• **PROBLEM**: From the data below, repeat exactly the lines from the line with "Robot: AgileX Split" to the line with "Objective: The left", both included.

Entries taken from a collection

*** Begin section ***

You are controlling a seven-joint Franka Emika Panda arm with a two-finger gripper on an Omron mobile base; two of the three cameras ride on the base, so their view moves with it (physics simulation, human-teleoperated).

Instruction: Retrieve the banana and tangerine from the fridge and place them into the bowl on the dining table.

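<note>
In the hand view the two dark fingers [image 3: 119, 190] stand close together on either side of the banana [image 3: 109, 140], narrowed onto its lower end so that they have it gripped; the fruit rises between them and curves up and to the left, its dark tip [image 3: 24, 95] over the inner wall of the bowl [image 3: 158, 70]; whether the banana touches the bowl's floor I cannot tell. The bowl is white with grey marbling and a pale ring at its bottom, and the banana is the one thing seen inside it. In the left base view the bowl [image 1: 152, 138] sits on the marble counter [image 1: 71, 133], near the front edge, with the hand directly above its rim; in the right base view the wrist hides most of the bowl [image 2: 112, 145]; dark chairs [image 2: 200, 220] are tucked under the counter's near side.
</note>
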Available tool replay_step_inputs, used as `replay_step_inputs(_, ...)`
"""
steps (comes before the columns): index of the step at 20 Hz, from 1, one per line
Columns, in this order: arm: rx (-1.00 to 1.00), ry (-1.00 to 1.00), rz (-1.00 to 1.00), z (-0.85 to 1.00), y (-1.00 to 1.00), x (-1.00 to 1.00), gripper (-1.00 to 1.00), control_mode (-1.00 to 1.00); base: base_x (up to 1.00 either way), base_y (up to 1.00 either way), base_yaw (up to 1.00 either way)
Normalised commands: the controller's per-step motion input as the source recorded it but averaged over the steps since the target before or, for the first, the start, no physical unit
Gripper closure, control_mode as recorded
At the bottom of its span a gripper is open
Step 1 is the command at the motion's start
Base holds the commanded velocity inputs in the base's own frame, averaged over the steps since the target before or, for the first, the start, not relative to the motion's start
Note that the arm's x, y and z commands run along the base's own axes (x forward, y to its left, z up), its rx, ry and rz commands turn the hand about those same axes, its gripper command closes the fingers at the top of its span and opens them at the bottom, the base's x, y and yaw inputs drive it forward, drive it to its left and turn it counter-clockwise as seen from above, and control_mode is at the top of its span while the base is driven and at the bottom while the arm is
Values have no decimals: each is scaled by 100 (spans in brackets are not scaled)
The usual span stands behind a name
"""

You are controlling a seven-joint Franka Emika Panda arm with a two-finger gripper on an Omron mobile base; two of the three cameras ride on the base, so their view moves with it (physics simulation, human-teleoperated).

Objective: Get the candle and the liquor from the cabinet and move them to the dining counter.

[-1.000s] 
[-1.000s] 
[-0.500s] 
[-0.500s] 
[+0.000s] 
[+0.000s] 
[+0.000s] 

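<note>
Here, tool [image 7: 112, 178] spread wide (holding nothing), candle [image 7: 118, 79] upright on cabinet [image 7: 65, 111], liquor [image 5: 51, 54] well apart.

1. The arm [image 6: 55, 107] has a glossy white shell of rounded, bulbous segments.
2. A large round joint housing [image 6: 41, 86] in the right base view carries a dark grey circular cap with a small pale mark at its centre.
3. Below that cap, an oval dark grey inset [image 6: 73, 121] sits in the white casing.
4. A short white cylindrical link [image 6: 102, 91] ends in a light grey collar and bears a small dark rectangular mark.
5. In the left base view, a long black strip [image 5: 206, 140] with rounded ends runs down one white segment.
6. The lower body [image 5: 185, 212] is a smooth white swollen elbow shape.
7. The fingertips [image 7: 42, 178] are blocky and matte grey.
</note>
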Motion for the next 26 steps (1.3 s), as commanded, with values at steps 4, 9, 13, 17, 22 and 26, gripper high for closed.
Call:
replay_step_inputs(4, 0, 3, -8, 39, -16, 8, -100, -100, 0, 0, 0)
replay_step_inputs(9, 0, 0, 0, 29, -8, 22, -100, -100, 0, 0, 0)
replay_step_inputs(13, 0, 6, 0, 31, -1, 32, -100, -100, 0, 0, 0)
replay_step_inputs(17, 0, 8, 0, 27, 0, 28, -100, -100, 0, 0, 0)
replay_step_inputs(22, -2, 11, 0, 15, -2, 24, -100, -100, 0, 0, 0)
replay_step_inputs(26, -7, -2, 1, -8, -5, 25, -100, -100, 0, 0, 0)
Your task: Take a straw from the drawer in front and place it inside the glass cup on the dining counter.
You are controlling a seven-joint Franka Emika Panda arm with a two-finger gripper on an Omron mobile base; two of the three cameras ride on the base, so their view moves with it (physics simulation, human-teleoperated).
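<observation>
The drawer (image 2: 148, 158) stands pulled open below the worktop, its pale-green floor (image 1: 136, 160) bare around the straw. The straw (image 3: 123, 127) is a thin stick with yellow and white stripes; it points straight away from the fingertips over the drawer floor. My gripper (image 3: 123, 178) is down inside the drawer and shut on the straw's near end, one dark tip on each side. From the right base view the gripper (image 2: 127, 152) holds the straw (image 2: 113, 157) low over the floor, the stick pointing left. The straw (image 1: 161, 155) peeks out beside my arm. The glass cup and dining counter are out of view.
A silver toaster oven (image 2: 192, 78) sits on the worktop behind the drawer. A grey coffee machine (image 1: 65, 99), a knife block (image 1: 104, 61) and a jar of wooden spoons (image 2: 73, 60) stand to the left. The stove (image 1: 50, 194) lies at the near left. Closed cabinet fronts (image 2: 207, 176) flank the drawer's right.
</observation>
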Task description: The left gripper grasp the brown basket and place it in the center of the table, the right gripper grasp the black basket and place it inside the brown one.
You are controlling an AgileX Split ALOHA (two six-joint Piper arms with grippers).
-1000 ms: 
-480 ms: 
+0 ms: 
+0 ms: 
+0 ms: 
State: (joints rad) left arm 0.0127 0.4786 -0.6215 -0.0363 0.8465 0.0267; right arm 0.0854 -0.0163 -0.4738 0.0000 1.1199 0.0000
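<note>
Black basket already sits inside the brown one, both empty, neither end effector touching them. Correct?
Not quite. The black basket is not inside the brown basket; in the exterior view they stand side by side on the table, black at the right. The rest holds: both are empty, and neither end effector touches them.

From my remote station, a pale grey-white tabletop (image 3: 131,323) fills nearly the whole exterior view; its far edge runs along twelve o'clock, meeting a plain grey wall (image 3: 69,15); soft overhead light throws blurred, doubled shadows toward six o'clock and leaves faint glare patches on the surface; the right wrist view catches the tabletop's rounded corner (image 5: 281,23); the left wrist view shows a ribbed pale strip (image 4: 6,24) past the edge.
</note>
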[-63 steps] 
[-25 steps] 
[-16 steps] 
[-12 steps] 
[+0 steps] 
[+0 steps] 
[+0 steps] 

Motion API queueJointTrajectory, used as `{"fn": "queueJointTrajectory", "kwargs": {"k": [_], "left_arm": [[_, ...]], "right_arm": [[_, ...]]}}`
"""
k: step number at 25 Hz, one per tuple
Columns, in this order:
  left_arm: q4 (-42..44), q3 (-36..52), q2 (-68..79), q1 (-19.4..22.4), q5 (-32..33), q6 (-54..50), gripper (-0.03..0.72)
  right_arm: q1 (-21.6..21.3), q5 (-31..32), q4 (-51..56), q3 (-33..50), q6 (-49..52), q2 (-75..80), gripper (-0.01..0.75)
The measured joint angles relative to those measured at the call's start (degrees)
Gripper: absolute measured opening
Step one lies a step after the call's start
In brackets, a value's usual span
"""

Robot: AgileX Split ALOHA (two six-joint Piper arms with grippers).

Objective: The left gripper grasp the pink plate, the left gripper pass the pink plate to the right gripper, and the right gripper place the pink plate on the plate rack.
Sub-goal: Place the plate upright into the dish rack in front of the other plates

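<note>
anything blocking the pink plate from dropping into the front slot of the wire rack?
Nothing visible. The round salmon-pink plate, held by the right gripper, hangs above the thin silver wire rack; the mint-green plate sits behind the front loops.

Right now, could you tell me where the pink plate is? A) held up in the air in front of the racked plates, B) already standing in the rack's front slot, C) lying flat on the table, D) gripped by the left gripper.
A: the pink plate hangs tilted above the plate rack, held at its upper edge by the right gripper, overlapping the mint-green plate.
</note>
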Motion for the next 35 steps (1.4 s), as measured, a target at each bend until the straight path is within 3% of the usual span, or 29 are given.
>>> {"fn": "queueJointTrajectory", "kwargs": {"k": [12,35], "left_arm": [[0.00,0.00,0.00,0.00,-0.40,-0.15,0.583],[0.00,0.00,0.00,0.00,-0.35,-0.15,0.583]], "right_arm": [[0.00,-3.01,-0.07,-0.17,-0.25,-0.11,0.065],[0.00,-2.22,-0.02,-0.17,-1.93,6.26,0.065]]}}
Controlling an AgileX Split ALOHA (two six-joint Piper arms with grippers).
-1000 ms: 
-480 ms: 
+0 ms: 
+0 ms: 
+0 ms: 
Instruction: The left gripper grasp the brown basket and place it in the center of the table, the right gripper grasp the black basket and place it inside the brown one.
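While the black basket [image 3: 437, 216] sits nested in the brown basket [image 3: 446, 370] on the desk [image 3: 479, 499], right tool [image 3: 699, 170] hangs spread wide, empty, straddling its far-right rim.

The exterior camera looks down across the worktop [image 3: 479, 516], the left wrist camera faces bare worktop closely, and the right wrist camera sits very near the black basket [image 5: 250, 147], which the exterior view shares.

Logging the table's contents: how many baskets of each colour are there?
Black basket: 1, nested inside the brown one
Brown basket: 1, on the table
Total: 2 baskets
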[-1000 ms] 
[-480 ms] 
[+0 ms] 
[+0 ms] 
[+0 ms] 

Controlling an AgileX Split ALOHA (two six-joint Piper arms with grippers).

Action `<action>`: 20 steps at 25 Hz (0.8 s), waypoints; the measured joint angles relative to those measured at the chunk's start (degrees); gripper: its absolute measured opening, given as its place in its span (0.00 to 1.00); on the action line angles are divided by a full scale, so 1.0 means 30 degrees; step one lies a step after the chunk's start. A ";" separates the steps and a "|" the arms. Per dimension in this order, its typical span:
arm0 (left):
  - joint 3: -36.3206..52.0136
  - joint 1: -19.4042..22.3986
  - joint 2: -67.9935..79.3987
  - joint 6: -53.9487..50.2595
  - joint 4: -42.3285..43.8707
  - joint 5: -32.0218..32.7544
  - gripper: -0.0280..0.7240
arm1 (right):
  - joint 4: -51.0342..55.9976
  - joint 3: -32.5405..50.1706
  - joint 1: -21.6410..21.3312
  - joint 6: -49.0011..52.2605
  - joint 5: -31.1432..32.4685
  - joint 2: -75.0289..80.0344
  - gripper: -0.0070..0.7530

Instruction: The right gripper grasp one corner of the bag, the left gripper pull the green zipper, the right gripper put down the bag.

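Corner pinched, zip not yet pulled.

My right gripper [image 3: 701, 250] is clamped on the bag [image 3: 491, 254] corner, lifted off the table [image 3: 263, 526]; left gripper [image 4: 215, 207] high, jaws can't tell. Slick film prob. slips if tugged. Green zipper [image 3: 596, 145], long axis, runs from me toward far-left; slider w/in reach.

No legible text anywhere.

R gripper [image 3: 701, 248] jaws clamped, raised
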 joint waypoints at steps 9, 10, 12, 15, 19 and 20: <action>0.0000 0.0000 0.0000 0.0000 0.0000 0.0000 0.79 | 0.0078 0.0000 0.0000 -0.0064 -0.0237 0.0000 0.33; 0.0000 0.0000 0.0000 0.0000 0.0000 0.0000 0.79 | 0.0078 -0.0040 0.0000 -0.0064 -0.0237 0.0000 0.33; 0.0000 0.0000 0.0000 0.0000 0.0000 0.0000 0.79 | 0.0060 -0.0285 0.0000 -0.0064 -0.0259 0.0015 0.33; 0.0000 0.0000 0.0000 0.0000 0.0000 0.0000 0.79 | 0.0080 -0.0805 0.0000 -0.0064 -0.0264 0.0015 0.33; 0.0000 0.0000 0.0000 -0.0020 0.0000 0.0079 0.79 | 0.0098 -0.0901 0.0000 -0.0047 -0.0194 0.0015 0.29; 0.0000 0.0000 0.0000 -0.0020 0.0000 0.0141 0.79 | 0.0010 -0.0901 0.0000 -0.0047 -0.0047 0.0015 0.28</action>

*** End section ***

• **OUTPUT BELOW**:
Robot: AgileX Split ALOHA (two six-joint Piper arms with grippers).

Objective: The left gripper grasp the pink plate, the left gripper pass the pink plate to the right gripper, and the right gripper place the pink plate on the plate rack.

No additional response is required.